“Grandulón sin ternura ni oficio, que cumplís penitencias de todos en la gran ciudad”, describe al Obelisco Hipólito Torres en el tango que le grabara su hija Gabriela en 1998. El monumento más representativo de la Ciudad de Buenos Aires se erige allí donde alguna vez fue izada en 1812 y por primera vez la bandera argentina, cuando la Plaza de República era la iglesia San Nicolás di Bari, que después fuera demolida para trazar la 9 de Julio (y su posterior Metrobus).

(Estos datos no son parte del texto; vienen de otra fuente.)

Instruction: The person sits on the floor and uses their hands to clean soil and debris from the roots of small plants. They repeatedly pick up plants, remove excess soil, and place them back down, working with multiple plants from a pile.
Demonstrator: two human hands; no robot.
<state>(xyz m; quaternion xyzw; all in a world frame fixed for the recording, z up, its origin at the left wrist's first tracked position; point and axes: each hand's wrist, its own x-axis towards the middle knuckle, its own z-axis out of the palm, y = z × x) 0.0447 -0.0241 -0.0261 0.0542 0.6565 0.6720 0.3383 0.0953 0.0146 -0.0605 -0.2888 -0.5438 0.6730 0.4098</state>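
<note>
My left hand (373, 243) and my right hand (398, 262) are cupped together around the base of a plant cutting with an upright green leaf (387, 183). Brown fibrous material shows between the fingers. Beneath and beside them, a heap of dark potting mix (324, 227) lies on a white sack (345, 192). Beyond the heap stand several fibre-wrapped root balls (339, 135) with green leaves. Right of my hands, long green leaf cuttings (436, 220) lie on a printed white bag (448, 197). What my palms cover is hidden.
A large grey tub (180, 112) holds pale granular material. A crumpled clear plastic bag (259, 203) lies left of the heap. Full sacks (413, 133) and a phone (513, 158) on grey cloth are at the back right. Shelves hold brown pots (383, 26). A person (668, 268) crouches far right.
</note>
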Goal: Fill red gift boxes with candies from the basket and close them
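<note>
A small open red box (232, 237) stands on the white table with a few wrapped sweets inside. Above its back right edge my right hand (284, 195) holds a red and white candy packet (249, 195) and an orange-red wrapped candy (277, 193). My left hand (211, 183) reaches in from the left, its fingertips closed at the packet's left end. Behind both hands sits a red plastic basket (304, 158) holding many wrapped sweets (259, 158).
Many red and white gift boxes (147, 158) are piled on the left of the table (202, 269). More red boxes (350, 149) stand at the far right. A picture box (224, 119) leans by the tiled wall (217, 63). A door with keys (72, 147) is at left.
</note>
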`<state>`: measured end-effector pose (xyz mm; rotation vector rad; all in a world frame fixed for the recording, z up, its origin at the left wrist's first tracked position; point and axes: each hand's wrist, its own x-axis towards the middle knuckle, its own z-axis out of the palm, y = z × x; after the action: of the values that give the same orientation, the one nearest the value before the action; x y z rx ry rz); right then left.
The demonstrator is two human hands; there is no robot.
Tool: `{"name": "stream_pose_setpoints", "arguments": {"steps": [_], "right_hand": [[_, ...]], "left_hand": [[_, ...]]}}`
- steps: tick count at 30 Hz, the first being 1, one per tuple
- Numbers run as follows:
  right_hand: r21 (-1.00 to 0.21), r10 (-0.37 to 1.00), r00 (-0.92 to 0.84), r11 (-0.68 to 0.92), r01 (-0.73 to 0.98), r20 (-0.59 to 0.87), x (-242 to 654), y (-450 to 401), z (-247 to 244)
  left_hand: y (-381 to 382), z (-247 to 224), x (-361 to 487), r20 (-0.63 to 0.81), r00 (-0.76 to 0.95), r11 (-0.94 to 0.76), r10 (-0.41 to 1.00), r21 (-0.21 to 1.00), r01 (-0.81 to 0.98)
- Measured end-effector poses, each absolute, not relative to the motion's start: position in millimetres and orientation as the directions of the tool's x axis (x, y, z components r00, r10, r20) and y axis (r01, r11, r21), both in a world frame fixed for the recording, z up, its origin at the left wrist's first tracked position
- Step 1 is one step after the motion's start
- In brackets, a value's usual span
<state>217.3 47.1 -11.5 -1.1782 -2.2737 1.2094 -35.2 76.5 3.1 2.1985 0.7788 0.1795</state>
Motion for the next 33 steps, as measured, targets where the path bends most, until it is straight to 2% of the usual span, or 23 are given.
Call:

El Obelisco fue levantado en un mes por la empresa Siemens -oh la patria contratista- allí por 1936, para celebrar los 4 siglos de la primera fundación de la ciudad de los buenos ayres. Entre gallos y medianoche se decidió su construcción, en lugar de un Hipólito Yrigoyen de piedra, que, como solía ocurrir en aquellos años, se llevó la vida de uno de los 157 obreros que lo levantaron, José Cosentino, italiano y obrero. La mole de cemento de 67,5 metros de alto fue instantáneamente abominada por los porteños generando todo tipo de polémicas hasta la decisión mayoritaria de tirarlo abajo del Concejo Deliberante en una votación de 23 a 3, 3 años después. Inexplicablemente el entonces intendente Arturo Goyeneche decidió vetar la ordenanza, por suerte, y el resto es historia.

Con la sucesión de los años, siempre de a uno, el monumento, diseñado por el arquitecto racionalista tucumano Alberto Prebisch, ideólogo entre otros del teatro Gran Rex y el cine Atlas Lavalle, a metros del Obelisco nomás, ambos, se convirtió en referencia obligada de la porteñidad y por qué no de la argentinidad toda siendo que somos un país centralista y que el Obelisco es una representación fálica bastante poco metafórica, y que, allí, a su alrededor, se celebran todo tipo de acontecimientos y logros deportivos. Obelisco, locura, epicentro de todo tipo de protestas seculares, también.

Artesanos, campañas, linyeras, turistas, encuestas, móviles, parejas, estudiantes, clubes de fans se nuclean todo el tiempo en alguno de los dos testículos de la plaza, circundada de escudos provinciales, representando el falso federalismo de la republica del País Pito. No es casualidad entonces que varias veces el Obelisco haya sido elegido para desplazar su significancia.

La última, y conversada, intervención fue la desaparición de su punta, la punta del obelisco, mítico sitio lejano, equivalente en altura al más llano “donde caga el conde”. Lugar a donde nos mandan generalmente de una patada en el culo, desde que somos chicos, cuando nos portamos mal. Punta que “apareciera” mágicamente en la escalinata del Malba. Todo esto se explica en una genial acción de marketing del genial artista Leandro Erlich, que expone junto a la colección permanente de Eduardo Constantini ahí donde empieza Barrio Parque, por estos días.

Pero antes fue pintado con los colores de Alemania y Argentina para celebrar la bilateralidad comercial entre países, o intrusado por Greenpeace para colgar la bandera de “¡salven el clima!” (?), o violentado por un puñado de grafiteros y una decena de pseudosuicidas, o encapuchado en látex para concientizar en el uso de preservativos para la lucha contra el sida, o durante la presidencia de Isabel Martínez, en 1974, anillado dentro de la tan nefasta como inexplicable frase “El Silencio es Salud”.

También es recordada la escena de Pizza, Birra y Faso, película maravillosa de Bruno Stagnaro e Israel Adrián Caetano en la que unos excluidos del sistema comen pizza Ugi’s, fuerzan y recorren el interior espiral de la escalera.

Un poema de Baldomero Fernández Moreno, garabateado en una servilleta, quedó grabado literalmente en uno de sus lados: “¿Dónde tenía la ciudad guardada / esta espada de plata refulgente / desenvainada repentinamente / y a los cielos azules asestada?” La otra mirada posible, al otro lado del monumento, podría ser la que describe Hipólito y canta Gabriela Torres en su recomendadísimo disco Círculos de Fuego: “¡Parecés un payaso, Obelisco / empolvado en el centro del circo!”.